● **WORK ORDER**
Copy exactly the stretch of data below from the line with "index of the" through the line with "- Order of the", including both of those lines.
⁂
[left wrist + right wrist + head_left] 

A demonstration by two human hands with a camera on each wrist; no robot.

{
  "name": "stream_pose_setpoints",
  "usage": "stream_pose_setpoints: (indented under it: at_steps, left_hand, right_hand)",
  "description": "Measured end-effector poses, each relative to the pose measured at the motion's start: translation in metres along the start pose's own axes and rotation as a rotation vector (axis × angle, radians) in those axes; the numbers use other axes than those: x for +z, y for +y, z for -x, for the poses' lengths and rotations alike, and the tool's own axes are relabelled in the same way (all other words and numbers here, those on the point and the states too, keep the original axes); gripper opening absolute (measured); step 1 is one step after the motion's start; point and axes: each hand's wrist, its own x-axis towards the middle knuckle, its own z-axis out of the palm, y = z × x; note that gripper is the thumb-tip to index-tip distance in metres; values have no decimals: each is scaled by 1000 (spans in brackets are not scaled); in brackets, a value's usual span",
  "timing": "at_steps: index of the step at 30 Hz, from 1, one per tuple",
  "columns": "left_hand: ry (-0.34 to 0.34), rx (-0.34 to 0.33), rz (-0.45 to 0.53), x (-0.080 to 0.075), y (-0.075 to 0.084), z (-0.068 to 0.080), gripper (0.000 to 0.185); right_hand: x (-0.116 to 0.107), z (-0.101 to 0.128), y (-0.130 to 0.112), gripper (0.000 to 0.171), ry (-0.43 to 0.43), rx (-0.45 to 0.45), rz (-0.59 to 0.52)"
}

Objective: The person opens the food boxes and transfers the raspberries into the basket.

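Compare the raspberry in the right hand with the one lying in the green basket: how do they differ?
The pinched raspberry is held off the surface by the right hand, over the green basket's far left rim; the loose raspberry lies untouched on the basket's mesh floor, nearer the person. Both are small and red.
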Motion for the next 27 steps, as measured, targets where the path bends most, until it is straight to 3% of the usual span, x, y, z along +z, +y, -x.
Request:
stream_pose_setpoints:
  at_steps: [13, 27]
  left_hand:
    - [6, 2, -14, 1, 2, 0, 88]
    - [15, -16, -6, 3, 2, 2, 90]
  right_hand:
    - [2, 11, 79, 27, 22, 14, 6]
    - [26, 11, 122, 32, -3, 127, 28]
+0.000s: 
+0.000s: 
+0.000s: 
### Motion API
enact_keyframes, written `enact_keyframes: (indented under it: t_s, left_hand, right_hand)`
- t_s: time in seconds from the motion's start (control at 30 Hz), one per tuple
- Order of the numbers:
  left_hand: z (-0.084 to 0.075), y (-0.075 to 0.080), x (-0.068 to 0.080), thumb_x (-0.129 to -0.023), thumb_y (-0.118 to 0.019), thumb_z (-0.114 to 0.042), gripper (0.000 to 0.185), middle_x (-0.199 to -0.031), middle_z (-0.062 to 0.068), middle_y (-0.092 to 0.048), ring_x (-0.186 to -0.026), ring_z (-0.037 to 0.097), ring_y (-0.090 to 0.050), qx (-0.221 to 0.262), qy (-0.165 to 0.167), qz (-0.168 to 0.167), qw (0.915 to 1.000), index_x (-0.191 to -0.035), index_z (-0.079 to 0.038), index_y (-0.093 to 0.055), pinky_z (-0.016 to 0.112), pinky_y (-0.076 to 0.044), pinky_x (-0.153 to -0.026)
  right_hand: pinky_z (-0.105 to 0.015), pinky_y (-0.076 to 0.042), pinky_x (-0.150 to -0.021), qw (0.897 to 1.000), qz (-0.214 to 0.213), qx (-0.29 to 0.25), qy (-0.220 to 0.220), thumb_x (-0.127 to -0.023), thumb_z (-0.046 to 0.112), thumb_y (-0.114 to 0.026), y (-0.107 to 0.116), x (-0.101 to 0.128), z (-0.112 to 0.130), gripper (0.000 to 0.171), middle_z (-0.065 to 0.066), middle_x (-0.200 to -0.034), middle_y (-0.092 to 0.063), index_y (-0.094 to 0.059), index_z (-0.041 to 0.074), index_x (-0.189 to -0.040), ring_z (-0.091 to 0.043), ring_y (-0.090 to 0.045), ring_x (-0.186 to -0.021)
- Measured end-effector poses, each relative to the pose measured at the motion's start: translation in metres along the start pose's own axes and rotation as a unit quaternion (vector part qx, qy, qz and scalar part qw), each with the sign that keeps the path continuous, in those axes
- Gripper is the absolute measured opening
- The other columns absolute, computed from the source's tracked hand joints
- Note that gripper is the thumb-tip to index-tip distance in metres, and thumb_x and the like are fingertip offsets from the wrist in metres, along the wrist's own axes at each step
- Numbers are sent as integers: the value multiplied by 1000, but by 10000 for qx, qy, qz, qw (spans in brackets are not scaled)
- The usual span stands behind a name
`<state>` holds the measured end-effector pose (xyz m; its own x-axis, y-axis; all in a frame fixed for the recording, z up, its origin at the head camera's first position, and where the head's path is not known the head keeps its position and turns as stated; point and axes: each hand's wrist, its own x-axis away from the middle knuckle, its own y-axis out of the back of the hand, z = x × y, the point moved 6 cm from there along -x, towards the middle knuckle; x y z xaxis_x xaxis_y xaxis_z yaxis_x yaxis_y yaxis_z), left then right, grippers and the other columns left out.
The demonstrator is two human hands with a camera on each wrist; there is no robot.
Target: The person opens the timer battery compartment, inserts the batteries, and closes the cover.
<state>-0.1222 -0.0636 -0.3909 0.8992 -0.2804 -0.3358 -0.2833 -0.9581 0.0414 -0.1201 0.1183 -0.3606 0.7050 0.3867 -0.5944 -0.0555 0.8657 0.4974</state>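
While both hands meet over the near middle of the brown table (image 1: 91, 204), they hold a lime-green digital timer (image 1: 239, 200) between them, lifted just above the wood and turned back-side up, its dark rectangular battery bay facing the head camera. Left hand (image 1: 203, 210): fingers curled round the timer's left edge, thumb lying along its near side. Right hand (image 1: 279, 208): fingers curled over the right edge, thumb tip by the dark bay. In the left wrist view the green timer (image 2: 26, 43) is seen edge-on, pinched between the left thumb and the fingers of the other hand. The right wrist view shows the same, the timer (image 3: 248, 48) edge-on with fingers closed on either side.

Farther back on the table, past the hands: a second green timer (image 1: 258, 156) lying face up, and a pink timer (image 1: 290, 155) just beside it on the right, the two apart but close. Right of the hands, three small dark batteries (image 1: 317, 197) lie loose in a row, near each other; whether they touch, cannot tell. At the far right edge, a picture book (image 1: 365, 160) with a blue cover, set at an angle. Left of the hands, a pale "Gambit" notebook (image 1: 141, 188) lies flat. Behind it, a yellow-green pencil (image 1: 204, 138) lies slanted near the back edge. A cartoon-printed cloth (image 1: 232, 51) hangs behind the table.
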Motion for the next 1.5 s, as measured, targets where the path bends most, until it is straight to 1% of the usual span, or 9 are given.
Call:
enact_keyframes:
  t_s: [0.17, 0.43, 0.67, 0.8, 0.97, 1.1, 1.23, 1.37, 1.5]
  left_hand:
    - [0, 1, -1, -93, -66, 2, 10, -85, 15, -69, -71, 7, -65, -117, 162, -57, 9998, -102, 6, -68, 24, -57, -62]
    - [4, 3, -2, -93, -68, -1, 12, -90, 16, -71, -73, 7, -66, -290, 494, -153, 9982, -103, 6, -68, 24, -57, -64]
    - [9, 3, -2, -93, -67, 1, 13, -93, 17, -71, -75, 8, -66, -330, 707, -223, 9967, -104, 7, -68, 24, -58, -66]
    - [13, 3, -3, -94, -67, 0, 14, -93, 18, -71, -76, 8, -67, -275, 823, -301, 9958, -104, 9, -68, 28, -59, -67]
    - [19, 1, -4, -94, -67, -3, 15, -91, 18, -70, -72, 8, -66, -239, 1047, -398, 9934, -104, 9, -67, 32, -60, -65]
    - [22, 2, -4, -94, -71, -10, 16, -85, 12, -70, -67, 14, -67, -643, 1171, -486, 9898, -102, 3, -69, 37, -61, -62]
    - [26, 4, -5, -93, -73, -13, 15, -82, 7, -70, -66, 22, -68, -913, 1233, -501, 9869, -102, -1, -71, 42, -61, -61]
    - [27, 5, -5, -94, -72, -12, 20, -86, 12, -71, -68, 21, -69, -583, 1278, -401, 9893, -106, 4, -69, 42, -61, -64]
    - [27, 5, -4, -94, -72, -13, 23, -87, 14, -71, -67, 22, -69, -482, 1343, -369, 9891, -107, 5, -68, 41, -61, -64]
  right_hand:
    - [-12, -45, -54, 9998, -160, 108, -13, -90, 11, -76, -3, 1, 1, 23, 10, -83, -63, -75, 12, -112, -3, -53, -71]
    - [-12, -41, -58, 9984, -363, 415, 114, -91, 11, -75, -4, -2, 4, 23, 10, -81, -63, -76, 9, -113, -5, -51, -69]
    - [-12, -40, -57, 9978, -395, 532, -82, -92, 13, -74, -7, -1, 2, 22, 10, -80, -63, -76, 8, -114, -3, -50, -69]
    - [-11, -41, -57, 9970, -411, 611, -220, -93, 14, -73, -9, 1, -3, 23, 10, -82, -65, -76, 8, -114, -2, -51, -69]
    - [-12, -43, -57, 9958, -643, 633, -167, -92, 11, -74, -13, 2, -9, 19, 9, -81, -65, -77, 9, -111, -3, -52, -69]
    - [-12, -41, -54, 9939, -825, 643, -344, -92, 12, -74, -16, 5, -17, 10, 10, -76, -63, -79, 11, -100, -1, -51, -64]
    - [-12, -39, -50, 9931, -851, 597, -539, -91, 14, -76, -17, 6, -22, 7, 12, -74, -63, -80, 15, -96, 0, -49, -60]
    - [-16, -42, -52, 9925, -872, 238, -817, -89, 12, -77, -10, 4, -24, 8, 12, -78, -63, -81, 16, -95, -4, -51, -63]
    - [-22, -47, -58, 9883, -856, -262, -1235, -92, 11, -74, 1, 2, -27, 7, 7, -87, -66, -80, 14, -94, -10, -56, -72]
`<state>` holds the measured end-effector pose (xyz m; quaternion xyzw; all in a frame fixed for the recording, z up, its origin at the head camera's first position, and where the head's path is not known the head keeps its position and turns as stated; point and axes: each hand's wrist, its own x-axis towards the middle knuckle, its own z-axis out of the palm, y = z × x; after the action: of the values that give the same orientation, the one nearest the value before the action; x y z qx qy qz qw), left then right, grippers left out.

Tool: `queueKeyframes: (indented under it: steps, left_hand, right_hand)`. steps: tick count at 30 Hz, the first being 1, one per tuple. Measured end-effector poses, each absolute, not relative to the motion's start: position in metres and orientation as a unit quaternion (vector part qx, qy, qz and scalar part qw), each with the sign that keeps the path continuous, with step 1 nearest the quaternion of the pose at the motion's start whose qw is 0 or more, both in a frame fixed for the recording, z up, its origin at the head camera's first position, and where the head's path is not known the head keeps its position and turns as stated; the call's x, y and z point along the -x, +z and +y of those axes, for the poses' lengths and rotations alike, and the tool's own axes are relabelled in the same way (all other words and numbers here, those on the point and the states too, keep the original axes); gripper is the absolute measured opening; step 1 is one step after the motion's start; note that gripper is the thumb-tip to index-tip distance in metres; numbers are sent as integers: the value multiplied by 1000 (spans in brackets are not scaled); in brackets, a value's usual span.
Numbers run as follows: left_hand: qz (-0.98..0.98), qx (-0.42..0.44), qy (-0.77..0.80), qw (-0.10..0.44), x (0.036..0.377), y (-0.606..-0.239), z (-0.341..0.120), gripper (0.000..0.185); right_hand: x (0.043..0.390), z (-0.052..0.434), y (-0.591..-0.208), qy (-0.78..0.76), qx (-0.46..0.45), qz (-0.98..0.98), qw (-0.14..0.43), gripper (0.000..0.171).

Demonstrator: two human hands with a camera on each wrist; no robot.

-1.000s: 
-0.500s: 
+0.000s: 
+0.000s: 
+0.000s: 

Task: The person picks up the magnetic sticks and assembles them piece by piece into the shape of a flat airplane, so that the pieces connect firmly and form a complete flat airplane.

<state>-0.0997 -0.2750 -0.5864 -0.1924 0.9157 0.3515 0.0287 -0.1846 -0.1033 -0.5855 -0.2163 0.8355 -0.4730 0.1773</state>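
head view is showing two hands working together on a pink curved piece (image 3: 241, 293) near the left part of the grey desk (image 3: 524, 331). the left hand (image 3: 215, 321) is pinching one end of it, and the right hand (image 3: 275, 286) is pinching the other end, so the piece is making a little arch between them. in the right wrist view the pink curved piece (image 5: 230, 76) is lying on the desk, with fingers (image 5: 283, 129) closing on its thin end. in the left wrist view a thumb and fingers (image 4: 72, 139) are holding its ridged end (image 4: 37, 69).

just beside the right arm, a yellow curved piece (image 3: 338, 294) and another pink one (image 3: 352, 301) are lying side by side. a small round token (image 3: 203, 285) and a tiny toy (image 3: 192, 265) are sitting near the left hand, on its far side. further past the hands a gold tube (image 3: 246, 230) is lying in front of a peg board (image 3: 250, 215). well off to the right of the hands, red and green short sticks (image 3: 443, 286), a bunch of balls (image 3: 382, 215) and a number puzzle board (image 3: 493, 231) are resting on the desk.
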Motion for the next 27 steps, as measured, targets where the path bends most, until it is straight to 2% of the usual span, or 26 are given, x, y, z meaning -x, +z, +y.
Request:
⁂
● **FINISHED EXERCISE**
  "timing": "at_steps: index of the step at 30 Hz, from 1, one per tuple",
  "columns": "left_hand: ry (-0.34 to 0.34), rx (-0.34 to 0.33), rz (-0.45 to 0.53), x (-0.080 to 0.075), y (-0.075 to 0.084), z (-0.068 to 0.080), gripper (0.000 to 0.185); right_hand: x (-0.116 to 0.107), z (-0.101 to 0.128), y (-0.130 to 0.112), gripper (0.000 to 0.171), ry (-0.43 to 0.43), rx (-0.45 to 0.45), rz (-0.59 to 0.52)"
}

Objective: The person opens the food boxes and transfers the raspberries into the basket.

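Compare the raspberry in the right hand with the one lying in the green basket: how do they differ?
The pinched raspberry is held off the surface by the right hand, over the green basket's far left rim; the loose raspberry lies untouched on the basket's mesh floor, nearer the person. Both are small and red.
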Motion for the next 27 steps, as measured, targets where the path bends most, until it is straight to 3% of the usual span, x, y, z along +z, +y, -x.
Request:
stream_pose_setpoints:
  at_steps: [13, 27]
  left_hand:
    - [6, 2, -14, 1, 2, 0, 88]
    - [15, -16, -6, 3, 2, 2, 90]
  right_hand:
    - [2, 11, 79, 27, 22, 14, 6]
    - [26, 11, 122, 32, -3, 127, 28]
+0.000s: 
+0.000s: 
+0.000s: 
### Motion API
enact_keyframes, written `enact_keyframes: (indented under it: t_s, left_hand, right_hand)`
- t_s: time in seconds from the motion's start (control at 30 Hz), one per tuple
- Order of the numbers:

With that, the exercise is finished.